INFORMATION PROVIDED: Begin

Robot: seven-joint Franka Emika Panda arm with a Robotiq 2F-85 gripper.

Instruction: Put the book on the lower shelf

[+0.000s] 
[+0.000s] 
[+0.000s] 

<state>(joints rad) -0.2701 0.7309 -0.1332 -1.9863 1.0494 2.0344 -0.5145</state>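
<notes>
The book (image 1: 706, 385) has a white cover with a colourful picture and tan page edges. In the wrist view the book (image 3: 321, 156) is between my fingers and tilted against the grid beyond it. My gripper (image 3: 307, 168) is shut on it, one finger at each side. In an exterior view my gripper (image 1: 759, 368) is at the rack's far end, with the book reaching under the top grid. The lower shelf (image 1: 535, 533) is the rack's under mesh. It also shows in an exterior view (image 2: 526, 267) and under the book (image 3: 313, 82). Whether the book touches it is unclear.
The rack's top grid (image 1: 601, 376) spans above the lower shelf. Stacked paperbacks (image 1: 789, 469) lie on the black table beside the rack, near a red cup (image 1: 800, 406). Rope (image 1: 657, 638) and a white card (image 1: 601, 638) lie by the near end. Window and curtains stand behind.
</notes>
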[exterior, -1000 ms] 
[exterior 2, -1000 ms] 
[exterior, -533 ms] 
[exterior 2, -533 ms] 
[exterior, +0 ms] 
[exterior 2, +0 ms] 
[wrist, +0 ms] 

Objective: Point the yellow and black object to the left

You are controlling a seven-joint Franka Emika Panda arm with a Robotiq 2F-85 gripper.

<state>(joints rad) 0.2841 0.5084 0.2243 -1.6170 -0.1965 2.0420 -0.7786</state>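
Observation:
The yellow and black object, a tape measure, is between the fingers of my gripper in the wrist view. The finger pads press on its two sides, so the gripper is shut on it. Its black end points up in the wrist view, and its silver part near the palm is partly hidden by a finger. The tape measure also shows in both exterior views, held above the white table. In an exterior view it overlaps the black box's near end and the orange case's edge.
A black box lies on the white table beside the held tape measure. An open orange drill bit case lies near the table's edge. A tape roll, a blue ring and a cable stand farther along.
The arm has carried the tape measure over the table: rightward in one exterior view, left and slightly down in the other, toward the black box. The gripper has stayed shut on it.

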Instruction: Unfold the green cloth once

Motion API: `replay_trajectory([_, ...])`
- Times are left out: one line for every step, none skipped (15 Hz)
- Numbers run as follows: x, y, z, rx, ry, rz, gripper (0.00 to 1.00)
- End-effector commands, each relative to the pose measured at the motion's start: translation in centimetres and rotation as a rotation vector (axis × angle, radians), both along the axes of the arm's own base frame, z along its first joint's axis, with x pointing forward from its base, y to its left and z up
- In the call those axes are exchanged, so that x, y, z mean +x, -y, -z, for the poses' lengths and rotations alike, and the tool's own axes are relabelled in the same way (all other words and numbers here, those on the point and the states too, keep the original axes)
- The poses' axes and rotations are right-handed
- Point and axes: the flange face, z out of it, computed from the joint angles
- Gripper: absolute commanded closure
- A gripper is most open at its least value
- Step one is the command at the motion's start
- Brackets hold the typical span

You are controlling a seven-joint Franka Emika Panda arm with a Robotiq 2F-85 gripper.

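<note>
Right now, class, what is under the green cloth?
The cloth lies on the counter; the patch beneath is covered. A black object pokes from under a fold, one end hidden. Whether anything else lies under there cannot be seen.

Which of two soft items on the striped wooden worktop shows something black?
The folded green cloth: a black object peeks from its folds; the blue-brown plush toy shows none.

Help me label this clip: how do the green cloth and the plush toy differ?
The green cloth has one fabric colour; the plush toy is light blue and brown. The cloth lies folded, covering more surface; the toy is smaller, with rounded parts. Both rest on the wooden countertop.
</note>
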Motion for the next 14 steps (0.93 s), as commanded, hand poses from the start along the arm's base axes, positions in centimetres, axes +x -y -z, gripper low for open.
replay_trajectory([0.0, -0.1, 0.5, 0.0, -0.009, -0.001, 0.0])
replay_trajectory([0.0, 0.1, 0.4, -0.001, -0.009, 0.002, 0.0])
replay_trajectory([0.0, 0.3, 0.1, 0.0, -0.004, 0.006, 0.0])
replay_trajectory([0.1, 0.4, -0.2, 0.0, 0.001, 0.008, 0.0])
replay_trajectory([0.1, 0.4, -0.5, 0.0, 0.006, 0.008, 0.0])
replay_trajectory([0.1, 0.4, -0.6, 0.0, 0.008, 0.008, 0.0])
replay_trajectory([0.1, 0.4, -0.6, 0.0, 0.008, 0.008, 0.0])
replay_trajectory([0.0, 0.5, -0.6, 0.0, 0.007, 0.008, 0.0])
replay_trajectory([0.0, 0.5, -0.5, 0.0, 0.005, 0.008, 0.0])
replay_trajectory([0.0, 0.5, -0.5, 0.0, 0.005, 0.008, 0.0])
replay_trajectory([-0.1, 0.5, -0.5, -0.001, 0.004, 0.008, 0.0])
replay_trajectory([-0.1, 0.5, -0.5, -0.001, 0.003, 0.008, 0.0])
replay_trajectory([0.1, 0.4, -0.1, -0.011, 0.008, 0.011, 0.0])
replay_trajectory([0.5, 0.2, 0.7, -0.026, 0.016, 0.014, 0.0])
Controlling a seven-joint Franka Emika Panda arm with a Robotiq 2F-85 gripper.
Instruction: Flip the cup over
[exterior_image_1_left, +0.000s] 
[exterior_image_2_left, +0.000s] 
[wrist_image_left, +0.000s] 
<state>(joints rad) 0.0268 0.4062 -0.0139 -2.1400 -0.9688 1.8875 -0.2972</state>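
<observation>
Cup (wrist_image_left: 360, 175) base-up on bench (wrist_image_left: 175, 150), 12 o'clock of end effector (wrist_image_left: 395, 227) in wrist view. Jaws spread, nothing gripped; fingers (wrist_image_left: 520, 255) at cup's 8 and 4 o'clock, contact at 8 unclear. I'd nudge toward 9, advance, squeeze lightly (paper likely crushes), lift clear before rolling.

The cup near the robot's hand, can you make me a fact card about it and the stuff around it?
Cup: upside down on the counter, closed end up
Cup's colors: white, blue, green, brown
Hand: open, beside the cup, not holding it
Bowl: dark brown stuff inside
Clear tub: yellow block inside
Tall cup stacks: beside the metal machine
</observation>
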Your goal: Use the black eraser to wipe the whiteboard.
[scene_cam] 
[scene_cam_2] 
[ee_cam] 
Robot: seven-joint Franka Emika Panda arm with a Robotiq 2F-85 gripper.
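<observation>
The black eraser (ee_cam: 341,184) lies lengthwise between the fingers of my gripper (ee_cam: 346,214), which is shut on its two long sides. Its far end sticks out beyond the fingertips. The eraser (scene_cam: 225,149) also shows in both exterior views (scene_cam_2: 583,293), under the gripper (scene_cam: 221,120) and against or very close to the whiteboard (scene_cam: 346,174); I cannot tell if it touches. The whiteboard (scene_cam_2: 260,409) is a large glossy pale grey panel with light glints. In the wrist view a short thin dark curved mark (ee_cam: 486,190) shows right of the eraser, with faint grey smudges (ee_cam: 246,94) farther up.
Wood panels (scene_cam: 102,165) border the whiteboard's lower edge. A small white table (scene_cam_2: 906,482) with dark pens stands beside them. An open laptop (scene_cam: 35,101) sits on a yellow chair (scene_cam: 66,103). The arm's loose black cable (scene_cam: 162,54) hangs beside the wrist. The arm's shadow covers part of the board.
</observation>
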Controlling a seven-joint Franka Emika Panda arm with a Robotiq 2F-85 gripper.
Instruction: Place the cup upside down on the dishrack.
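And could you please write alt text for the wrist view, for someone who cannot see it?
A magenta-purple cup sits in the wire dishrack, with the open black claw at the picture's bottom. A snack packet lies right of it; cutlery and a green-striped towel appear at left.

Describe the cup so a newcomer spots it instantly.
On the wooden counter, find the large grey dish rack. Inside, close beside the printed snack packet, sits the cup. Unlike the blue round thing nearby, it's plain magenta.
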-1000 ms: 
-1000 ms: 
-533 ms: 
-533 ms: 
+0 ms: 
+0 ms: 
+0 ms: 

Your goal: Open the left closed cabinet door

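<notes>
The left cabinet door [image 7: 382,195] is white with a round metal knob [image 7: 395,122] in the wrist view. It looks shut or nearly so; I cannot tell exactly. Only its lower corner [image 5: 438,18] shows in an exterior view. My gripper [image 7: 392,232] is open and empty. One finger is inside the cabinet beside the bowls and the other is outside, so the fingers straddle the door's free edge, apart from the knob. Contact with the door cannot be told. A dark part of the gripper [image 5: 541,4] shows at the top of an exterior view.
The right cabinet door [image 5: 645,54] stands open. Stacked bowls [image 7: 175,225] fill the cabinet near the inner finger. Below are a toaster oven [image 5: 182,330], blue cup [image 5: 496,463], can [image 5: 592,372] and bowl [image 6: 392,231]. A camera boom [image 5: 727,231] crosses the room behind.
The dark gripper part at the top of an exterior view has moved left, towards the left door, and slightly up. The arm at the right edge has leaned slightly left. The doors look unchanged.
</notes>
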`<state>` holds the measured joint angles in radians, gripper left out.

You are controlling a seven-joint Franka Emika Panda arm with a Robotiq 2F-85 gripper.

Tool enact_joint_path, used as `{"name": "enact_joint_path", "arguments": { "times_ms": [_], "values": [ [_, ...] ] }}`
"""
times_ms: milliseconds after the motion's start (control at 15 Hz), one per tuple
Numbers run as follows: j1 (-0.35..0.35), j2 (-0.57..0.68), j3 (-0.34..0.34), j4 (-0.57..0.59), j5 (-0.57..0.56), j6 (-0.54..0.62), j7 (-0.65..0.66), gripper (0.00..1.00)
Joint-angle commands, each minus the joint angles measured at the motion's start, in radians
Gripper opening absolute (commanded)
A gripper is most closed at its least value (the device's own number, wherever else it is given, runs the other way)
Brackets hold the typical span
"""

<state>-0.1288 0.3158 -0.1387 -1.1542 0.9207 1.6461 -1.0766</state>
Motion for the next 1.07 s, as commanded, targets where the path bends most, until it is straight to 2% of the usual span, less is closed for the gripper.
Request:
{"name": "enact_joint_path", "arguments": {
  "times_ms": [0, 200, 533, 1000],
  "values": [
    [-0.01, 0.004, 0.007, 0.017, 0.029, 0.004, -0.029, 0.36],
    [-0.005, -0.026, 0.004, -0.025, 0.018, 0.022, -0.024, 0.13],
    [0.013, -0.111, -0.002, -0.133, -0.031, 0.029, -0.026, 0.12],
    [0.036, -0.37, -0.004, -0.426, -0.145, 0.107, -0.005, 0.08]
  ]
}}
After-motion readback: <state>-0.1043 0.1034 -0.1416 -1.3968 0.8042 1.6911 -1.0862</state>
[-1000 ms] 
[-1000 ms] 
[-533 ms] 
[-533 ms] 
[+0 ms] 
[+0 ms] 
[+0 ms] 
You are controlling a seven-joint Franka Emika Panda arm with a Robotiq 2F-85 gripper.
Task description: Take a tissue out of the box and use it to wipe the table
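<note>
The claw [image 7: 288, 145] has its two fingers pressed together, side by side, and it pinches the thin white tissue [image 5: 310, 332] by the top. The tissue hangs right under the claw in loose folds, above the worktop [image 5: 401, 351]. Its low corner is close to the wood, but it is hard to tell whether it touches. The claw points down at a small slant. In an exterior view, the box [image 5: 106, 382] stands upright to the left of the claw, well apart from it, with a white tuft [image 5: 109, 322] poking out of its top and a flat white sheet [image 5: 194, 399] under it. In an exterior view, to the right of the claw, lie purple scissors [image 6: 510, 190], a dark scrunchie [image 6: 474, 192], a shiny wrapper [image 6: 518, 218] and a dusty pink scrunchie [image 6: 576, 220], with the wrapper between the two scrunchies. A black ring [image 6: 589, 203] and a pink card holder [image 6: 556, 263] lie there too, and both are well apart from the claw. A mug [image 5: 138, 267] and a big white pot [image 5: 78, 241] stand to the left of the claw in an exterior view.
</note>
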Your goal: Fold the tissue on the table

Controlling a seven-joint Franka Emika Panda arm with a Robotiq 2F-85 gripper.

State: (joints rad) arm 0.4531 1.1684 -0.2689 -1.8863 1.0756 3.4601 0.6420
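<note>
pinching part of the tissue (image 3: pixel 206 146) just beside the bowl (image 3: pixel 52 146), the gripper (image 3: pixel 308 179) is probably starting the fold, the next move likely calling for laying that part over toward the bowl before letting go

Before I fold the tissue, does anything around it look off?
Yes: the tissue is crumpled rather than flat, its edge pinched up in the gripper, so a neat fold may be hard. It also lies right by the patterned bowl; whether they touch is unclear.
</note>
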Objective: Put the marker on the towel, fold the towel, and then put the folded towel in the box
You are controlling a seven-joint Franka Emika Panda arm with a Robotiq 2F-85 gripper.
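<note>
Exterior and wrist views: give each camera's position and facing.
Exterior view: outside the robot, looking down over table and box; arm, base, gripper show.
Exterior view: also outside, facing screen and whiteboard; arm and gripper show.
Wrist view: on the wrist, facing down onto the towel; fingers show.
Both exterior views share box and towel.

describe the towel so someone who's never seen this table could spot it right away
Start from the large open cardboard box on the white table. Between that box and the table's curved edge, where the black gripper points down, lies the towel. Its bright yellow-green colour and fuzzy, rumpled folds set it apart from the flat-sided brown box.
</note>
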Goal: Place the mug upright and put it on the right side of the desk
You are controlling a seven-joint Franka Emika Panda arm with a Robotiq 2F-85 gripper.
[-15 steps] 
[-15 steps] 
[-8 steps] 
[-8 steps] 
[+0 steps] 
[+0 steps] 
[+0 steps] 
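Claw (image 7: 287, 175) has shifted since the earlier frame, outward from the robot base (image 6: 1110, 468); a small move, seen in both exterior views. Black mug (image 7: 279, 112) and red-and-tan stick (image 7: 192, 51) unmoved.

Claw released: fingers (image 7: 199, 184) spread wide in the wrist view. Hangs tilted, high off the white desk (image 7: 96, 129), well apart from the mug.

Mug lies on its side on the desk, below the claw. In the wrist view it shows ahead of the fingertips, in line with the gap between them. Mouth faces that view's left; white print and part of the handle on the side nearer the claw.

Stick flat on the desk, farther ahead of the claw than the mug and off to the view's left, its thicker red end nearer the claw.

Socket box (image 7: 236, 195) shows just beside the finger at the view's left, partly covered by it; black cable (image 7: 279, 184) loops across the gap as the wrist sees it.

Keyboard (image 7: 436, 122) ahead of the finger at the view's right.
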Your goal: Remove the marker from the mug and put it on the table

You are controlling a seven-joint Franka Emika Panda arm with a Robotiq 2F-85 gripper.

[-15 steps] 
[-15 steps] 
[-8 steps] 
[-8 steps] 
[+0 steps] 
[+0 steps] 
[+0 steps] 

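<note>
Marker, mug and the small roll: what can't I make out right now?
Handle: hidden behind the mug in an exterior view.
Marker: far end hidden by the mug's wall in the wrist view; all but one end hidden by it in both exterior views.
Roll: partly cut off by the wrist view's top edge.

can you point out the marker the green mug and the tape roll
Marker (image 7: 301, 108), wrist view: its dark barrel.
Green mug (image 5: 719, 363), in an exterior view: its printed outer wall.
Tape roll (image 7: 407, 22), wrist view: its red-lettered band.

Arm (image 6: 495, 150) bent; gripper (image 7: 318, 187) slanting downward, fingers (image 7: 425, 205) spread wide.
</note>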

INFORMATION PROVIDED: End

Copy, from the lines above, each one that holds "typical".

- Brackets hold the typical span
Brackets hold the typical span

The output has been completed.